◆ WHAT IS NEEDED ◆
Print the data below exactly as it stands, and keep the pictures out.

[Start of section]

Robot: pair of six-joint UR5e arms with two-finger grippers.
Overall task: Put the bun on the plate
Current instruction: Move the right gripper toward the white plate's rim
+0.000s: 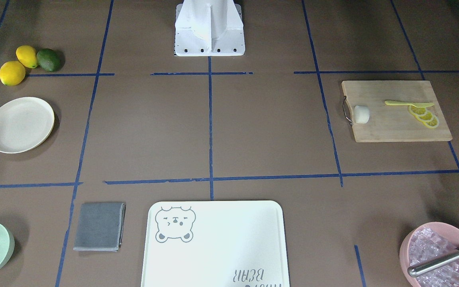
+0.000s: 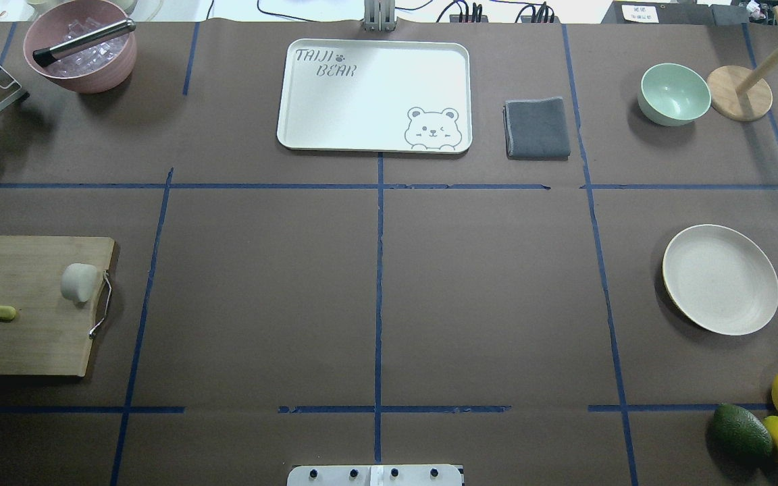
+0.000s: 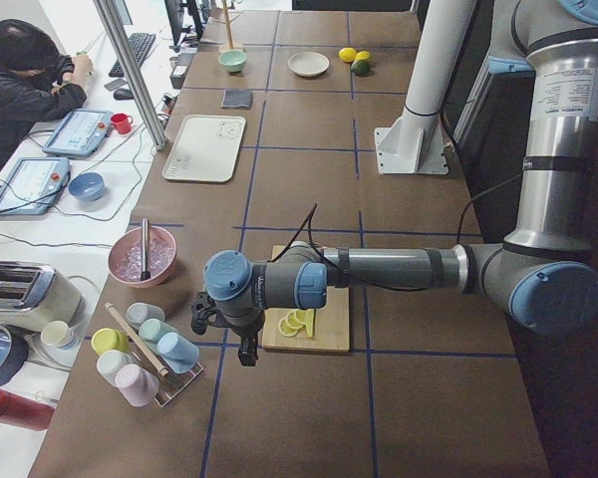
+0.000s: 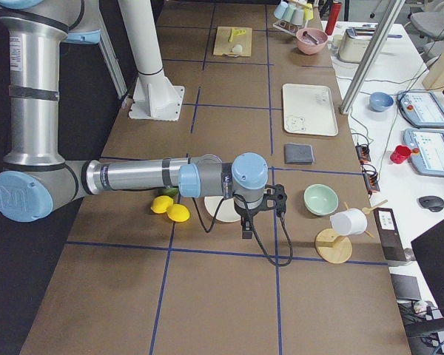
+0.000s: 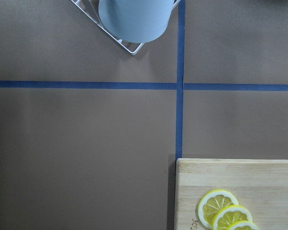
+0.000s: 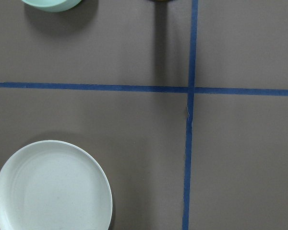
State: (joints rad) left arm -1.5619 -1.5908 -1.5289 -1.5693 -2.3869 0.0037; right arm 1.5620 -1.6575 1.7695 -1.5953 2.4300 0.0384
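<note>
Your bun (image 2: 80,282) sits on the cutting board (image 2: 24,337) at its wire handle (image 2: 102,304) end, well apart from the plate (image 2: 720,279). The left gripper (image 3: 246,351) hangs nearer, off the end by the lemon slices (image 1: 424,115), so reach inward. You cannot tell whether it or the right gripper (image 4: 246,228) is open.

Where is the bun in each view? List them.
Front-facing: bun right, on cutting board's left end.
Overhead: left, board's handle end.
Exterior left: not visible.
Exterior right: top, on far board.
Left wrist: absent.
Right wrist: absent.
Landmark: the cutting board.
</note>
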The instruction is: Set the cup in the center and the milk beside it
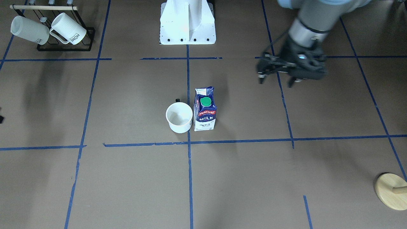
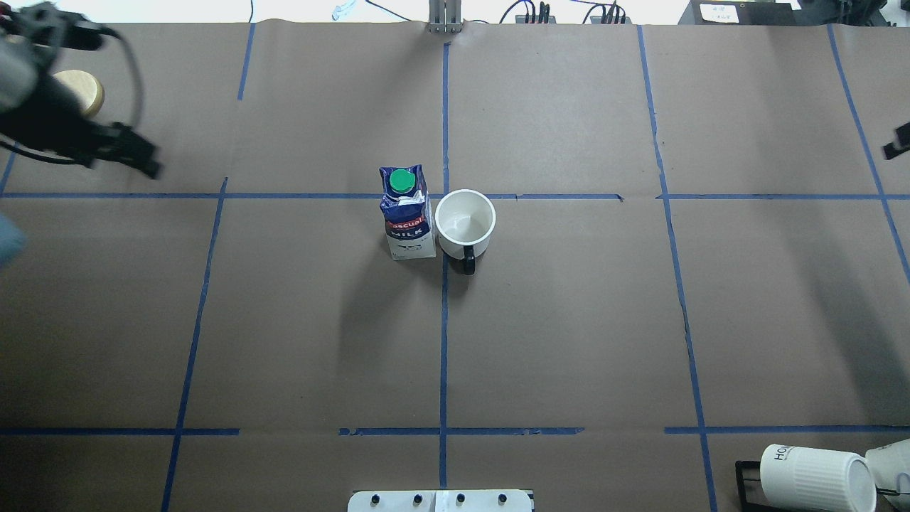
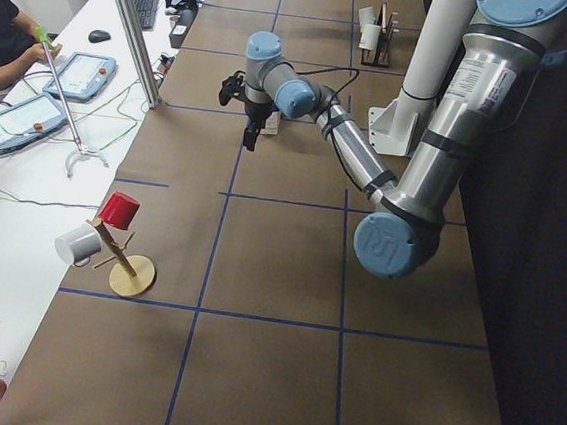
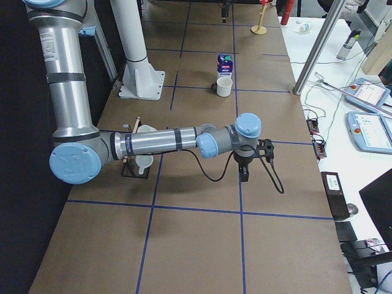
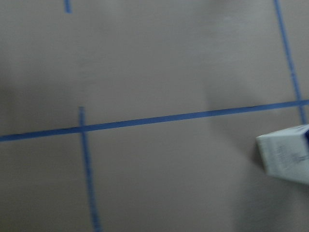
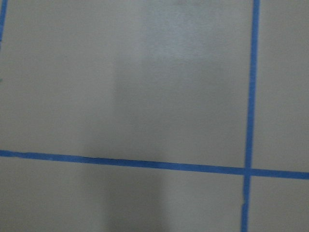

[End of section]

◆ REPLY ◆
Robot: pair of six-joint UR5e arms with two-finger grippers.
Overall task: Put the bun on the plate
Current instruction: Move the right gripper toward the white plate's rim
+0.000s: 
+0.000s: 
+0.000s: 
+0.000s: 
+0.000s: 
+0.000s: 
State: (joints rad) left arm -1.5619 -1.5908 -1.5289 -1.5693 -2.3869 0.0037; right arm 1.5620 -1.6575 1.7695 -1.5953 2.4300 0.0384
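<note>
Your bun (image 2: 80,282) sits on the cutting board (image 2: 24,337) at its wire handle (image 2: 102,304) end, well apart from the plate (image 2: 720,279). The left gripper (image 3: 246,351) hangs nearer, off the end by the lemon slices (image 1: 424,115), so reach inward. You cannot tell whether it or the right gripper (image 4: 246,228) is open.

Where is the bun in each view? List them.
Front-facing: bun right, on cutting board's left end.
Overhead: left, board's handle end.
Exterior left: not visible.
Exterior right: top, on far board.
Left wrist: absent.
Right wrist: absent.
Landmark: the cutting board.
</note>
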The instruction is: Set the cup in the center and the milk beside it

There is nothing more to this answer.